Please restate each entry below, word for word.

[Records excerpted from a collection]
+--

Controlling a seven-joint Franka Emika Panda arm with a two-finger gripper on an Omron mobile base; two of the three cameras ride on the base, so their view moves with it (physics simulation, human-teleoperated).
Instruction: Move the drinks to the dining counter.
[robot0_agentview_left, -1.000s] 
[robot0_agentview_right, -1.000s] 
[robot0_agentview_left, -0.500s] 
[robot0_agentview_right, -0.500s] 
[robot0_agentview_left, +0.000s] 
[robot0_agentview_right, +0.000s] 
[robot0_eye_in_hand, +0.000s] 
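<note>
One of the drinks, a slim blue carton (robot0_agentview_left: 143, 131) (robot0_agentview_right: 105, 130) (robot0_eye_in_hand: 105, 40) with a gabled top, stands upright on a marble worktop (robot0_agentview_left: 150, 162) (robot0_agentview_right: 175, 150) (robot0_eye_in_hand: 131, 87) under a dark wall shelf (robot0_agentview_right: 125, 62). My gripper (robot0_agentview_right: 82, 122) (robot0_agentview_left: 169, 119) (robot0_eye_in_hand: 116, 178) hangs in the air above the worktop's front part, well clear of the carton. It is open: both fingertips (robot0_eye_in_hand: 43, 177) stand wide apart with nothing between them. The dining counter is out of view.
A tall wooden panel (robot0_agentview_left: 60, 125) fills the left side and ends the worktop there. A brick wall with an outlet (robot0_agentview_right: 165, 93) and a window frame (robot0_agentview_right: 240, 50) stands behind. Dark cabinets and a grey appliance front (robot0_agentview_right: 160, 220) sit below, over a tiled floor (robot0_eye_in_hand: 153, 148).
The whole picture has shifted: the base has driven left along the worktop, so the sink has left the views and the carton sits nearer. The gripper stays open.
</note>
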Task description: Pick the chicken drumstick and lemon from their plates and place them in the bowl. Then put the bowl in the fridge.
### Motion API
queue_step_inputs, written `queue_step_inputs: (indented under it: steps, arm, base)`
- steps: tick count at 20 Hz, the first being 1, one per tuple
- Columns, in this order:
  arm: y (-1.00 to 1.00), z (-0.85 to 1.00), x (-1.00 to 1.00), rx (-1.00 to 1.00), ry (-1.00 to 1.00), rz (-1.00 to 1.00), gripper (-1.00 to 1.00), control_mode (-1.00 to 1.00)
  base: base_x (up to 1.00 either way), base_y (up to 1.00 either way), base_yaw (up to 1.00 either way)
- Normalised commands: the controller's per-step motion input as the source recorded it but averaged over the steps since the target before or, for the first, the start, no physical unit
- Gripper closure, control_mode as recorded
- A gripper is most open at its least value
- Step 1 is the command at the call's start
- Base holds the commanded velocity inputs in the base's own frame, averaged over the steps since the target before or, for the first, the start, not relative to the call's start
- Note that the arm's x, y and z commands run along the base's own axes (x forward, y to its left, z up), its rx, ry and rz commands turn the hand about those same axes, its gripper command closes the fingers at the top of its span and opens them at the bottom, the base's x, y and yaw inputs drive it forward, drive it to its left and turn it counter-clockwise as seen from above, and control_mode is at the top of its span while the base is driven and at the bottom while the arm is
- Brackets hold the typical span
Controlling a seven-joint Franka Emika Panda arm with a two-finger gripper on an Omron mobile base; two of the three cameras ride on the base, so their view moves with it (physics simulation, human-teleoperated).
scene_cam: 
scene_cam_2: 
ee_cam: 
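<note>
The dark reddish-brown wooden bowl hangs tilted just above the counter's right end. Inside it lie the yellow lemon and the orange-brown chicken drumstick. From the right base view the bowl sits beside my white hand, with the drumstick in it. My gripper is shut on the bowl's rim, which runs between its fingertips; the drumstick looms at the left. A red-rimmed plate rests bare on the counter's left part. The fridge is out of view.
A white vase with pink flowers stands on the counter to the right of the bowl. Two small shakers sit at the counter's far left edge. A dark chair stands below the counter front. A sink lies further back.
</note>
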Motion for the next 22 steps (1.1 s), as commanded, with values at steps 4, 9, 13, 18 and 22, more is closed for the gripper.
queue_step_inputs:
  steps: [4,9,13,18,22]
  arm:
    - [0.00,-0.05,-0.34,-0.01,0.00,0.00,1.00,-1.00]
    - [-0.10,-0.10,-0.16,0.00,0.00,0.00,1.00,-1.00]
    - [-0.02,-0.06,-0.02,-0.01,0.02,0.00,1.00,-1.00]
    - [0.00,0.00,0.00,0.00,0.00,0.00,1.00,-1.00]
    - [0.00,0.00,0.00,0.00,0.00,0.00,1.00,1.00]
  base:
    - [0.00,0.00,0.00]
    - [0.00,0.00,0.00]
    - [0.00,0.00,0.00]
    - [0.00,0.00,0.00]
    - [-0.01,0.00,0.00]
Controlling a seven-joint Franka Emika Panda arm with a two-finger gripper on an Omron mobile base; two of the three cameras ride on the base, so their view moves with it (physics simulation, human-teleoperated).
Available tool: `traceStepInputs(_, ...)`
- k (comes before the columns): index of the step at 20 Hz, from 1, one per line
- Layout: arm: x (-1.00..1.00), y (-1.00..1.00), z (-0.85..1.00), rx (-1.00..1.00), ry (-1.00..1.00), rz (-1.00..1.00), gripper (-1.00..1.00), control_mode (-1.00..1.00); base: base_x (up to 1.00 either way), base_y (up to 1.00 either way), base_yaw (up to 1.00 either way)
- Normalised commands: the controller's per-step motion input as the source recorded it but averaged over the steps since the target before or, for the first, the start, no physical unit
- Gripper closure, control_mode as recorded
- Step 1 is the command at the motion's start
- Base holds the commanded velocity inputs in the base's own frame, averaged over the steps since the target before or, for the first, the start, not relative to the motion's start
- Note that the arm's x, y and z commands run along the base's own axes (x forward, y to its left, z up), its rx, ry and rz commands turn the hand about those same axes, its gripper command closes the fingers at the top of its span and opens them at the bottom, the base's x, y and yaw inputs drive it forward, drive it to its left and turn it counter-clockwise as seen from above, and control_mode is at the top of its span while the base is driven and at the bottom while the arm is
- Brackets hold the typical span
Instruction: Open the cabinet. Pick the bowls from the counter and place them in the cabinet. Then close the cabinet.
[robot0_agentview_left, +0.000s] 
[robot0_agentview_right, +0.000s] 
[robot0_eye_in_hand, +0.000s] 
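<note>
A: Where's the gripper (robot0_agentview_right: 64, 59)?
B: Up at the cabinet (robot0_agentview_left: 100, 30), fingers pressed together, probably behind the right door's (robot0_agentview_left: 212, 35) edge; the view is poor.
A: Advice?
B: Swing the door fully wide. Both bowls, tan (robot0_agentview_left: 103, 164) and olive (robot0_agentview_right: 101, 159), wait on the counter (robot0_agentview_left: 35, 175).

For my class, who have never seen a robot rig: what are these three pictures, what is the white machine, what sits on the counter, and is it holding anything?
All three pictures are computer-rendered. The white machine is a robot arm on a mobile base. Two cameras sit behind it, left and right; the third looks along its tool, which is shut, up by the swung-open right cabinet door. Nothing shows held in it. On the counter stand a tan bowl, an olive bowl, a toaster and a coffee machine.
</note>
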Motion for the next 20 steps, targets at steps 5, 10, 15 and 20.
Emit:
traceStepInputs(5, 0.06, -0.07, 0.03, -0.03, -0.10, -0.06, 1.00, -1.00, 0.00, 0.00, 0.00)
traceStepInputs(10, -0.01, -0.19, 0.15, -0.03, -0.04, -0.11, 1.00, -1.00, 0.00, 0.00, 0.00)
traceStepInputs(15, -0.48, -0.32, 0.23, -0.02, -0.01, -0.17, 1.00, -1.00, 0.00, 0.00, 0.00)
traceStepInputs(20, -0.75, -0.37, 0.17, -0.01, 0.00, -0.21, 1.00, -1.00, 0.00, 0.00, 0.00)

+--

* **Your solution**
Controlling a seven-joint Franka Emika Panda arm with a two-finger gripper on an Omron mobile base; two of the three cameras ride on the base, so their view moves with it (physics simulation, human-teleoperated).
Instruction: Move the drinks to the dining counter.
[robot0_agentview_left, -1.000s] 
[robot0_agentview_right, -1.000s] 
[robot0_agentview_left, -0.500s] 
[robot0_agentview_right, -0.500s] 
[robot0_agentview_left, +0.000s] 
[robot0_agentview_right, +0.000s] 
[robot0_eye_in_hand, +0.000s] 
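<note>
One of the drinks, a slim blue carton (robot0_agentview_left: 143, 131) (robot0_agentview_right: 105, 130) (robot0_eye_in_hand: 105, 40) with a gabled top, stands upright on a marble worktop (robot0_agentview_left: 150, 162) (robot0_agentview_right: 175, 150) (robot0_eye_in_hand: 131, 87) under a dark wall shelf (robot0_agentview_right: 125, 62). My gripper (robot0_agentview_right: 82, 122) (robot0_agentview_left: 169, 119) (robot0_eye_in_hand: 116, 178) hangs in the air above the worktop's front part, well clear of the carton. It is open: both fingertips (robot0_eye_in_hand: 43, 177) stand wide apart with nothing between them. The dining counter is out of view.
A tall wooden panel (robot0_agentview_left: 60, 125) fills the left side and ends the worktop there. A brick wall with an outlet (robot0_agentview_right: 165, 93) and a window frame (robot0_agentview_right: 240, 50) stands behind. Dark cabinets and a grey appliance front (robot0_agentview_right: 160, 220) sit below, over a tiled floor (robot0_eye_in_hand: 153, 148).
The whole picture has shifted: the base has driven left along the worktop, so the sink has left the views and the carton sits nearer. The gripper stays open.
</note>
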Task description: Pick the chicken drumstick and lemon from their plates and place them in the bowl. Then put the bowl in the fridge.
### Motion API
queue_step_inputs, written `queue_step_inputs: (indented under it: steps, arm, base)`
- steps: tick count at 20 Hz, the first being 1, one per tuple
- Columns, in this order:
  arm: y (-1.00 to 1.00), z (-0.85 to 1.00), x (-1.00 to 1.00), rx (-1.00 to 1.00), ry (-1.00 to 1.00), rz (-1.00 to 1.00), gripper (-1.00 to 1.00), control_mode (-1.00 to 1.00)
  base: base_x (up to 1.00 either way), base_y (up to 1.00 either way), base_yaw (up to 1.00 either way)
- Normalised commands: the controller's per-step motion input as the source recorded it but averaged over the steps since the target before or, for the first, the start, no physical unit
- Gripper closure, control_mode as recorded
- A gripper is most open at its least value
- Step 1 is the command at the call's start
- Base holds the commanded velocity inputs in the base's own frame, averaged over the steps since the target before or, for the first, the start, not relative to the call's start
- Note that the arm's x, y and z commands run along the base's own axes (x forward, y to its left, z up), its rx, ry and rz commands turn the hand about those same axes, its gripper command closes the fingers at the top of its span and opens them at the bottom, the base's x, y and yaw inputs drive it forward, drive it to its left and turn it counter-clockwise as seen from above, and control_mode is at the top of its span while the base is driven and at the bottom while the arm is
- Brackets hold the typical span
Controlling a seven-joint Franka Emika Panda arm with a two-finger gripper on an Omron mobile base; two of the three cameras ride on the base, so their view moves with it (physics simulation, human-teleoperated).
scene_cam: 
scene_cam_2: 
ee_cam: 
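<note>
The dark reddish-brown wooden bowl hangs tilted just above the counter's right end. Inside it lie the yellow lemon and the orange-brown chicken drumstick. From the right base view the bowl sits beside my white hand, with the drumstick in it. My gripper is shut on the bowl's rim, which runs between its fingertips; the drumstick looms at the left. A red-rimmed plate rests bare on the counter's left part. The fridge is out of view.
A white vase with pink flowers stands on the counter to the right of the bowl. Two small shakers sit at the counter's far left edge. A dark chair stands below the counter front. A sink lies further back.
</note>
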Motion for the next 22 steps (1.1 s), as commanded, with values at steps 4, 9, 13, 18 and 22, more is closed for the gripper.
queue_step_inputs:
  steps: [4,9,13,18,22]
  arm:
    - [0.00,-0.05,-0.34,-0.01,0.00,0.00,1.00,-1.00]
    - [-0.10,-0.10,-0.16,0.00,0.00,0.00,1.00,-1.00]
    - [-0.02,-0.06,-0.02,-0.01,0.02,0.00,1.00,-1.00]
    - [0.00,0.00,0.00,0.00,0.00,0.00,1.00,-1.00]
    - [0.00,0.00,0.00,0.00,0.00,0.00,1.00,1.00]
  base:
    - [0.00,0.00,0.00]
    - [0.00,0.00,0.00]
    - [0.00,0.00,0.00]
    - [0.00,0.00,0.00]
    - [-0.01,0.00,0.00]
Controlling a seven-joint Franka Emika Panda arm with a two-finger gripper on an Omron mobile base; two of the three cameras ride on the base, so their view moves with it (physics simulation, human-teleoperated).
Available tool: `traceStepInputs(_, ...)`
- k (comes before the columns): index of the step at 20 Hz, from 1, one per line
- Layout: arm: x (-1.00..1.00), y (-1.00..1.00), z (-0.85..1.00), rx (-1.00..1.00), ry (-1.00..1.00), rz (-1.00..1.00), gripper (-1.00..1.00), control_mode (-1.00..1.00); base: base_x (up to 1.00 either way), base_y (up to 1.00 either way), base_yaw (up to 1.00 either way)
- Normalised commands: the controller's per-step motion input as the source recorded it but averaged over the steps since the target before or, for the first, the start, no physical unit
- Gripper closure, control_mode as recorded
- Step 1 is the command at the motion's start
- Base holds the commanded velocity inputs in the base's own frame, averaged over the steps since the target before or, for the first, the start, not relative to the motion's start
- Note that the arm's x, y and z commands run along the base's own axes (x forward, y to its left, z up), its rx, ry and rz commands turn the hand about those same axes, its gripper command closes the fingers at the top of its span and opens them at the bottom, the base's x, y and yaw inputs drive it forward, drive it to its left and turn it counter-clockwise as seen from above, and control_mode is at the top of its span while the base is driven and at the bottom while the arm is
- Brackets hold the typical span
Instruction: Open the cabinet. Pick the bowls from the counter and place them in the cabinet. Then close the cabinet.
[robot0_agentview_left, +0.000s] 
[robot0_agentview_right, +0.000s] 
[robot0_eye_in_hand, +0.000s] 
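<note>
A: Where's the gripper (robot0_agentview_right: 64, 59)?
B: Up at the cabinet (robot0_agentview_left: 100, 30), fingers pressed together, probably behind the right door's (robot0_agentview_left: 212, 35) edge; the view is poor.
A: Advice?
B: Swing the door fully wide. Both bowls, tan (robot0_agentview_left: 103, 164) and olive (robot0_agentview_right: 101, 159), wait on the counter (robot0_agentview_left: 35, 175).

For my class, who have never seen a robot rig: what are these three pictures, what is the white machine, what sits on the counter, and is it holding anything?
All three pictures are computer-rendered. The white machine is a robot arm on a mobile base. Two cameras sit behind it, left and right; the third looks along its tool, which is shut, up by the swung-open right cabinet door. Nothing shows held in it. On the counter stand a tan bowl, an olive bowl, a toaster and a coffee machine.
</note>
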Motion for the next 20 steps, targets at steps 5, 10, 15 and 20.
Emit:
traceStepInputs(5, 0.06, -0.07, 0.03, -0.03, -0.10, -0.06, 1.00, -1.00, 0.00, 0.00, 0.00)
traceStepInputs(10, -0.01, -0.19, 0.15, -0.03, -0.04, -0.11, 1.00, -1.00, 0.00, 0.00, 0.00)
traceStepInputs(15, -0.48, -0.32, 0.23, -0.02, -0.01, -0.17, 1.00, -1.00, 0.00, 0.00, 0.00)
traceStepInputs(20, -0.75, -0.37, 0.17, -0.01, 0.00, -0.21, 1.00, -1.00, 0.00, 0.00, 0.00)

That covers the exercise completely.